No, not really. I have some fond memories, though, of hiking the White Mountains in New Hampshire seven months after my last child was born. My closest friend at the time moved up there with her family to help plant a church, and we missed each other greatly. I had wanted to visit sooner, but from February 14th to September 15th, 2002, my body would not have been able. I had torn all my pelvic ligaments giving birth, the SI joints were out of place and chronically painful, and my bladder was permanently damaged and half-paralyzed. The drive up there was but a dream, let alone doing anything physical once we got there. However, in October we went because....drumroll, was a celebration of the miracle of my healing on September 15th. It happened in an instant that Sunday after church when a man and his wife laid hands on me and prayed. I didn't think I'd ever walk without a limp, or at the very least without pain, let alone go for a three-mile hike in New England, but God decided on September 15, 2002, to touch my body and make me whole again. To this day, I talk about the "mountaintop experience" I had after being in the lowest valley.

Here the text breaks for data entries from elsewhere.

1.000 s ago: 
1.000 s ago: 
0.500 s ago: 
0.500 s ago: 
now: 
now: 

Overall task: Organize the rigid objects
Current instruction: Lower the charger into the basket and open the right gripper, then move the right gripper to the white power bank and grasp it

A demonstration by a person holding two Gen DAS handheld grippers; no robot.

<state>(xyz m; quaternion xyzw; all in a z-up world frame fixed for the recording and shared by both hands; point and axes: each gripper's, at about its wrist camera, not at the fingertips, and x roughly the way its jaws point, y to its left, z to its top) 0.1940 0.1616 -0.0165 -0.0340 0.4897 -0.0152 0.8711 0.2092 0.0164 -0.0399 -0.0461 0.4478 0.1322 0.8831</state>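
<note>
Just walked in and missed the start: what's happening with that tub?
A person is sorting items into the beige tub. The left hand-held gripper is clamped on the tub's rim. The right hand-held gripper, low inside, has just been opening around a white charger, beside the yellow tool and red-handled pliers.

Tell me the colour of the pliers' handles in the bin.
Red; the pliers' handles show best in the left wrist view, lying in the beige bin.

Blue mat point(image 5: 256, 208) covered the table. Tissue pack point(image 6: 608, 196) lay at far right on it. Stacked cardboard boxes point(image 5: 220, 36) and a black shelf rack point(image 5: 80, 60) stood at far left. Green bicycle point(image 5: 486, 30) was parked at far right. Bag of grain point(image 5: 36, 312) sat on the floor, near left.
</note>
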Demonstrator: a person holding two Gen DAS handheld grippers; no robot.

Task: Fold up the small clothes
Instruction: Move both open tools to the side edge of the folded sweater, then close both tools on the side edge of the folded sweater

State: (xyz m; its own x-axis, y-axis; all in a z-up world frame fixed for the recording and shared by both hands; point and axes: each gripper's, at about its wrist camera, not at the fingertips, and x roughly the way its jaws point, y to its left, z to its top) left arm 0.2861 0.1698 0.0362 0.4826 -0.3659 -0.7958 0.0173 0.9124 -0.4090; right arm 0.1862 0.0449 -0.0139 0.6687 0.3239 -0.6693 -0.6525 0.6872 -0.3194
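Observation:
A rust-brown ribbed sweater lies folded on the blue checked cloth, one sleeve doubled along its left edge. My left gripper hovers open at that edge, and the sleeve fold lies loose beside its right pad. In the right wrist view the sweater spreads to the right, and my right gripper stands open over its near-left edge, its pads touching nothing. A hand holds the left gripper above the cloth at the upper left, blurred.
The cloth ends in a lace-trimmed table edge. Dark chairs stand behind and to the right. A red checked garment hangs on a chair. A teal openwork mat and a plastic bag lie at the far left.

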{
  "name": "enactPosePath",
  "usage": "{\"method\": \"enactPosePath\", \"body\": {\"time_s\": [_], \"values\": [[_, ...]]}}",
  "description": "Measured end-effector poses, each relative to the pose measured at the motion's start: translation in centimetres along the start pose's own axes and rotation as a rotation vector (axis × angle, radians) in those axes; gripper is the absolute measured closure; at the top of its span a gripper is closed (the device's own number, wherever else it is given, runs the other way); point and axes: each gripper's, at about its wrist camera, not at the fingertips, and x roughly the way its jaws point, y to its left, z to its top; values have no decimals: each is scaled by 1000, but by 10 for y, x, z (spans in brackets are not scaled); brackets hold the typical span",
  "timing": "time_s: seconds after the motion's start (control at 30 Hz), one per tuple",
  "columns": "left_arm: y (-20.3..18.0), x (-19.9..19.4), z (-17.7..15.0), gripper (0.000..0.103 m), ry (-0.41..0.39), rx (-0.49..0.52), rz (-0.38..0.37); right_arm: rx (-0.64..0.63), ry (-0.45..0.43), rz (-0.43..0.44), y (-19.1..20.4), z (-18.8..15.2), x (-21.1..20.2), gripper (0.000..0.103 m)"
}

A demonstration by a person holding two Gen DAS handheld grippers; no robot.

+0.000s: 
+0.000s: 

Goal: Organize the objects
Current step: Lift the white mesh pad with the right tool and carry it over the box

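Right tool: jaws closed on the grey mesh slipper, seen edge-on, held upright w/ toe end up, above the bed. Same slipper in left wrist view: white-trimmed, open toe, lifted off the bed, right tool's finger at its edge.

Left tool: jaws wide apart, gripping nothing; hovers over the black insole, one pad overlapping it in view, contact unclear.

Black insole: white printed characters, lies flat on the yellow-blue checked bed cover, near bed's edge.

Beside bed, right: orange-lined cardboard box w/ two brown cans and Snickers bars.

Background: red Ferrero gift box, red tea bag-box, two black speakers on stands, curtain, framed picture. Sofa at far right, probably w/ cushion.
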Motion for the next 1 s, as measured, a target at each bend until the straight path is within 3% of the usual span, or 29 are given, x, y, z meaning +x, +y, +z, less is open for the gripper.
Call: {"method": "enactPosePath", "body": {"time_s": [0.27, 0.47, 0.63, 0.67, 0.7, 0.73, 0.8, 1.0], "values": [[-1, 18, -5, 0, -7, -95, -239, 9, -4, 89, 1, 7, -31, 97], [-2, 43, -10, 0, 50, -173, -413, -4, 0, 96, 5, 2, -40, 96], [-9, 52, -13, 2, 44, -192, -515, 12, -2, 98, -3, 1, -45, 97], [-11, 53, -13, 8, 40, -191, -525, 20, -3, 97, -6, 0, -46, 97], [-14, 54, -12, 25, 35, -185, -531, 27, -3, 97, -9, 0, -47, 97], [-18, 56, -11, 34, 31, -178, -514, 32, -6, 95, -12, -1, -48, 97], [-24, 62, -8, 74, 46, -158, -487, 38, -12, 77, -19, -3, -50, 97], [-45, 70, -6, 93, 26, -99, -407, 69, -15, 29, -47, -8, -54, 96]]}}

4. How would you define honor?

To place high value upon in the mind, with the mouth, and with deeds.

5. Angel's food or Devil's food-which cake do you prefer?

Angel food cake is in my top three flavors of cake! It has an addictive quality to it--light, sweet, spongey, slightly gooey.
One year our care group was having an Ebenezer Dinner (Ebenezer meaning "thus far hath the Lord helped us.") These dinners were times for remembering God's faithfulness in the past six months) and I made an Ebenezer Cake (which is what I called it). It was a storebought angel food cake which I cut in half through the middle, added a layer of orange filling, then glazed and sprinkled with chopped pecans. I then filled the middle of the ring with fresh peach-tinted roses because I just adore cakes decorated with real flowers! I miss those Ebenezer dinners. Our "log keeper" would pull out the prayer log and read the prayer requests that had been mentioned, and answered. It would lead to discussion, and sometimes tears, but always to appreciation for the love of our Lord Jesus who hears our prayers.

6. What's the most recent road trip you've taken? Where did you go and how many hours did you spend in the car? Do you like to zoom to your destination without stopping or leisurely wind your way there with stops along the way? What is your car snack of choice?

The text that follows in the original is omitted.